▸ YOUR TASK: Below is a block of data; give all of it again word for word.

▸ SUPPLIED ENTRIES:
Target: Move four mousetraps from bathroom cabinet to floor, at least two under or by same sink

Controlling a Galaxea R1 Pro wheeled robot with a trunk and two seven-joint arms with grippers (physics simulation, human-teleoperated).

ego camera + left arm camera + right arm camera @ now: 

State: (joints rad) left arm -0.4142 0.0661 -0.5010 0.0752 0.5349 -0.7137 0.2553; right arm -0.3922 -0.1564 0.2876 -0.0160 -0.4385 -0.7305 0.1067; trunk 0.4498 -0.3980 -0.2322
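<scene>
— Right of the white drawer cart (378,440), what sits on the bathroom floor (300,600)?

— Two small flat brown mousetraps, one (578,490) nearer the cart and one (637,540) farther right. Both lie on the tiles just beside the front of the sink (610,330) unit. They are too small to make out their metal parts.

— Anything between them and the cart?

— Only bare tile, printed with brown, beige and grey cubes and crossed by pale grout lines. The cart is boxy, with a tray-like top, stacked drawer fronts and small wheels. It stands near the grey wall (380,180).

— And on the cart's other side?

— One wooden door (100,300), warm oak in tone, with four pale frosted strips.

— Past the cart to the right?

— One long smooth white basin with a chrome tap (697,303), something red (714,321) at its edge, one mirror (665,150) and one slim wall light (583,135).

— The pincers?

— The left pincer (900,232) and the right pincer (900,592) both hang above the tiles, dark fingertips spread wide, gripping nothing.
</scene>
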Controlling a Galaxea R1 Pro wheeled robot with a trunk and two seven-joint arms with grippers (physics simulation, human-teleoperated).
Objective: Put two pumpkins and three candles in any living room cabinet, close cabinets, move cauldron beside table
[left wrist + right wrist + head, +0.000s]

▸ RESPONSE TO THIS EXERCISE:
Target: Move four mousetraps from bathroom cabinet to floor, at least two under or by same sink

Controlling a Galaxea R1 Pro wheeled robot with a trunk and two seven-joint arms with grippers (physics simulation, human-teleoperated).

ego camera + left arm camera + right arm camera @ now: 

State: (joints rad) left arm -0.4142 0.0661 -0.5010 0.0752 0.5349 -0.7137 0.2553; right arm -0.3922 -0.1564 0.2876 -0.0160 -0.4385 -0.7305 0.1067; trunk 0.4498 -0.3980 -0.2322
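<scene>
— Right of the white drawer cart (378,440), what sits on the bathroom floor (300,600)?

— Two small flat brown mousetraps, one (578,490) nearer the cart and one (637,540) farther right. Both lie on the tiles just beside the front of the sink (610,330) unit. They are too small to make out their metal parts.

— Anything between them and the cart?

— Only bare tile, printed with brown, beige and grey cubes and crossed by pale grout lines. The cart is boxy, with a tray-like top, stacked drawer fronts and small wheels. It stands near the grey wall (380,180).

— And on the cart's other side?

— One wooden door (100,300), warm oak in tone, with four pale frosted strips.

— Past the cart to the right?

— One long smooth white basin with a chrome tap (697,303), something red (714,321) at its edge, one mirror (665,150) and one slim wall light (583,135).

— The pincers?

— The left pincer (900,232) and the right pincer (900,592) both hang above the tiles, dark fingertips spread wide, gripping nothing.
</scene>
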Controlling a Galaxea R1 Pro wheeled robot with a trunk and two seven-joint arms with grippers (physics simulation, human-teleoperated).
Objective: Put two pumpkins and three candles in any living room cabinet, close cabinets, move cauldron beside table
[left wrist + right wrist + head, +0.000s]

This completes the response.